In der vorliegenden Arbeit sollte das Vorkommen, die Regulation und die Evolution von GOGAT-Enzymen in verschiedenen Gruppen von Algen untersucht werden.

Mit Hilfe spezifischer Enzymaktivitätstest wurden in Rohenzymextrakten von Algen aus den Gruppen der Rhodophyta, der Heterokontophyta sowie der Chlorophyta sowohl Fd- als auch N-GOGAT Aktivitäten nachgewiesen.

1,2 kb große Fragmente für die entsprechenden (glsF- bzw. gltB-homologen) Gene konnten aus einer Reihe von Algen isoliert werden.
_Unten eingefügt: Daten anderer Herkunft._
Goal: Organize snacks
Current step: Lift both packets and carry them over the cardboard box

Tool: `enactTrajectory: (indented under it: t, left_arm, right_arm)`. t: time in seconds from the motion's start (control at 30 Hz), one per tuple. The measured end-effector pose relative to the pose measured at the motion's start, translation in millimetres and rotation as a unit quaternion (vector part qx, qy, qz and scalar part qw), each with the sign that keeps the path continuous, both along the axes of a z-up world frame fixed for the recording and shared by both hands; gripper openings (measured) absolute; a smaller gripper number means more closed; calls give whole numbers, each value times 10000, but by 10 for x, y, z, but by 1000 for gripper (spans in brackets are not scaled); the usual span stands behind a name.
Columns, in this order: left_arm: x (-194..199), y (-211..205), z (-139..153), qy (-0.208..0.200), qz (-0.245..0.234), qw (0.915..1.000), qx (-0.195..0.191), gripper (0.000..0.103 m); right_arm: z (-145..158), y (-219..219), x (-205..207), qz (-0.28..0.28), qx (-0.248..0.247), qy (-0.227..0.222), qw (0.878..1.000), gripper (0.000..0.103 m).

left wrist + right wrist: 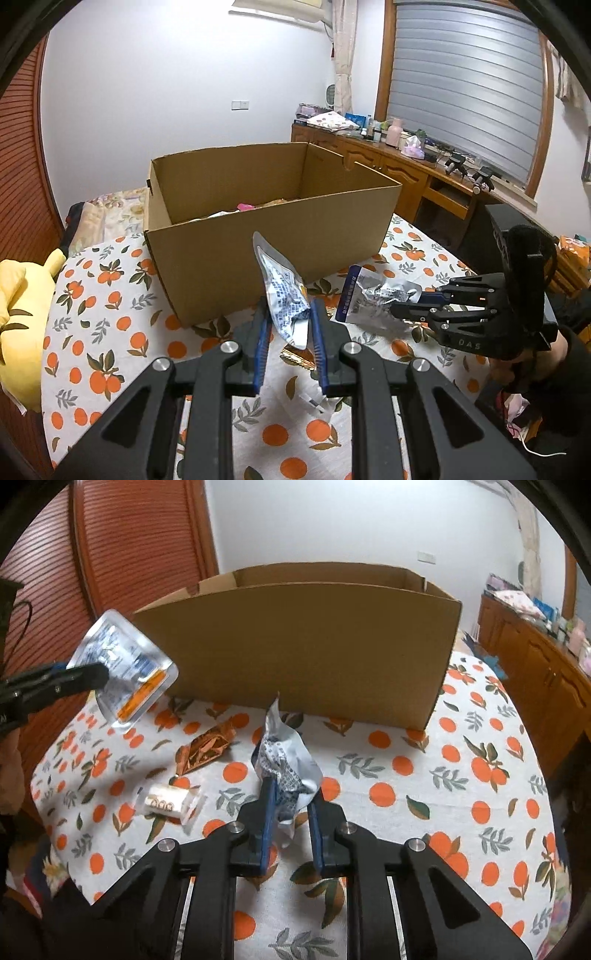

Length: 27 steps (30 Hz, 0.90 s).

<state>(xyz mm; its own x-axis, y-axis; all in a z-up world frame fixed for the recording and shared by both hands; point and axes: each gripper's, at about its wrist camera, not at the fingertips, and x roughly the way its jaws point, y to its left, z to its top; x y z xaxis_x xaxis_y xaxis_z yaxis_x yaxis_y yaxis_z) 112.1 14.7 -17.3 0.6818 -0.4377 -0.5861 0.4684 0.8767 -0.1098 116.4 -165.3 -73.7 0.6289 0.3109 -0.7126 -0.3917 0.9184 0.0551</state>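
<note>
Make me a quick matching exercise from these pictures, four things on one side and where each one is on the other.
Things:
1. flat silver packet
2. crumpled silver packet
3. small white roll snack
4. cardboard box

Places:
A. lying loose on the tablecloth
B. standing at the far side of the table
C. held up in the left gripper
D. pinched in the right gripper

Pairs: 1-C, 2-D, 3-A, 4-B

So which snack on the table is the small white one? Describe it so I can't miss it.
Start at the cardboard box on the orange-print tablecloth. In front of it, toward the left, lies a crumpled copper wrapper; just nearer the camera is the white snack, a small roll in clear plastic, the only loose item that isn't foil.
</note>
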Motion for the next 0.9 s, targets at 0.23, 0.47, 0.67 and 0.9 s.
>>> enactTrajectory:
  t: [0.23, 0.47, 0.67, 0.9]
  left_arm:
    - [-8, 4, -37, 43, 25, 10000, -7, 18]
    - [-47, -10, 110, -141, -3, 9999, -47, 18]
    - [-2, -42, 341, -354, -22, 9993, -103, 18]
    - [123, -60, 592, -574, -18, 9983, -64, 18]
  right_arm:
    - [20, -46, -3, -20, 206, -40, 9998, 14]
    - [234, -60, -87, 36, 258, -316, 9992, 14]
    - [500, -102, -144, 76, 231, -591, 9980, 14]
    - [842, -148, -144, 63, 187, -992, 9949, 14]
Phylogenetische Bäume ermöglichten die Einordnung der ermittelten Sequenzen. Vor dem Hintergrund der Evolution ihrer Organellen wurde ein umfassendes Modell zur Evolution von GOGAT-Isoenzymen in den verschiedenen Gruppen von Algen erstellt. Die N-GOGAT scheint ein ursprünglich eukaryotisches Enzym zu sein, während die Fd-GOGAT aus dem Plastiden stammt.

Zusätzlich dazu gelang es, in einer Reihe von Algen der Rhodophyta und Gruppen mit von Rotalgen abgeleiteten sekundären Plastiden (Heterokontophyta, Cryptophyta und Haptophyta) Gene nachzuweisen (gltA), die für eine phylogenetisch weitere GOGAT (alpha-GOGAT) kodieren. Für sie kann ein mitochondrialer Ursprung angenommen werden.

Für die untersuchten Algen mit sekundären Plastiden konnte gezeigt werden, dass einige ihrer GOGAT Enzyme offensichtlich aus ihrem Rotalgen-Endosymbionten stammen.

Mit Hilfe von Enzymaktivitätstests und semiquantitativer RT-PCR wurde eine Induktion der Fd-GOGAT Genexpression in Rhodophyten, Herterokontophyten und Chlorophyten durch Licht nachgewiesen. In der Heterokontophyte H. carterae unterliegt diese Regulation der Fd-GOGAT einer circadianen Rhythmik. Die NAD(P)H-abhängigen Aktivitäten verhielten sich in allen untersuchten Fällen einer Regulation durch Licht gegenüber konstitutiv.

In P.aerugineum und H. carterae wurde der Einfluss von Stickstoffmangelbedingungen auf die spezifischen Enzymaktivitäten untersucht. Lediglich die Aktivität der Fd-GOGAT wurde unter diesen Bedingungen induziert.